[Recorded information]:
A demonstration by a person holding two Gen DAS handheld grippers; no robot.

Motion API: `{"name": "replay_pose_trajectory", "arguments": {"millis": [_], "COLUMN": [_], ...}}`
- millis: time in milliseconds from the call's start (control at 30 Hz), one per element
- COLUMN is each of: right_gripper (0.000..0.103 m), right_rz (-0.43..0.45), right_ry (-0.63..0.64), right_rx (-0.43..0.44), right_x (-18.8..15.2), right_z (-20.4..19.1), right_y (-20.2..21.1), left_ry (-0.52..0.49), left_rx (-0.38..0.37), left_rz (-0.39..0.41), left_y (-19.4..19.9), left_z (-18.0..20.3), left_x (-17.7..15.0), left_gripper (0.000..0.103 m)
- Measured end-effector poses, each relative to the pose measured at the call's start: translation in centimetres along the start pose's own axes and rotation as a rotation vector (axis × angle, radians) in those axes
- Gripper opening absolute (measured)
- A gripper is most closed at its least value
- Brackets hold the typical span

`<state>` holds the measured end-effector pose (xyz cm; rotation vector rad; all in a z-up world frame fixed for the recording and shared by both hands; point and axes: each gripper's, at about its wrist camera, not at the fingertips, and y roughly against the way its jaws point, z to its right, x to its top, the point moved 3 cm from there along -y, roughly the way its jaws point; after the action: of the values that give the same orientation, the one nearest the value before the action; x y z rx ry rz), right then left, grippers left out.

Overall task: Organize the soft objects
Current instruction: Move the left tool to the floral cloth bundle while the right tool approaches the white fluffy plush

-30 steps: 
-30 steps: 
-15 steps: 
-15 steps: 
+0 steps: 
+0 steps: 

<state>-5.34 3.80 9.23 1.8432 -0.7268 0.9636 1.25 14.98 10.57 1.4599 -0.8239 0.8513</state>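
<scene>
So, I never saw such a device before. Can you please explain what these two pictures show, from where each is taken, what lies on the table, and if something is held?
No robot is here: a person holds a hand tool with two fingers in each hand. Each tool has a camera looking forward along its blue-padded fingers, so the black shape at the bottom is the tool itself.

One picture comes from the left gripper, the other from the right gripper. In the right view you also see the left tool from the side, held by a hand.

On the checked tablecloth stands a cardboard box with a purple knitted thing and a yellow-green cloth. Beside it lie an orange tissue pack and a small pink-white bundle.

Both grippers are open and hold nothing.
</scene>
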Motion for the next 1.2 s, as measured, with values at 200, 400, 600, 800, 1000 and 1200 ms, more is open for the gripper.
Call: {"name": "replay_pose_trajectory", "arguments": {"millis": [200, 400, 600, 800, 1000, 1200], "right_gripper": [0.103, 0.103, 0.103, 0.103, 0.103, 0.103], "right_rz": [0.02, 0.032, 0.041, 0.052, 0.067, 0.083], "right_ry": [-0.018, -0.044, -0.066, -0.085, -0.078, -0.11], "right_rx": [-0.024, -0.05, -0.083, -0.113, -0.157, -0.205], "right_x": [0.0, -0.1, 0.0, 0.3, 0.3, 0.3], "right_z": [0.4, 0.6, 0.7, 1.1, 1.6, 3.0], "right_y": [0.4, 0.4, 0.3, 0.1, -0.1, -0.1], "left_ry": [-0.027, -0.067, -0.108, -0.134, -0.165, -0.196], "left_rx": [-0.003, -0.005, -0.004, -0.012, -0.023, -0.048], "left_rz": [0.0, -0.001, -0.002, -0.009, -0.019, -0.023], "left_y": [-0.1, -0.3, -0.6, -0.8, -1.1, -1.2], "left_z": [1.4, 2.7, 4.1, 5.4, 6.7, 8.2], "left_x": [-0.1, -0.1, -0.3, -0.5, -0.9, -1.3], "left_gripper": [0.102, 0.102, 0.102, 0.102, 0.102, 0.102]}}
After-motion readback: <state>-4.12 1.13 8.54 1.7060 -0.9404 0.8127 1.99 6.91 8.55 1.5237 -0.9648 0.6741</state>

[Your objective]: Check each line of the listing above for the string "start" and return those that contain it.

[Task result]:
- millis: time in milliseconds from the call's start (control at 30 Hz), one per element
- Measured end-effector poses, each relative to the pose measured at the call's start: translation in centimetres along the start pose's own axes and rotation as a rotation vector (axis × angle, radians) in those axes

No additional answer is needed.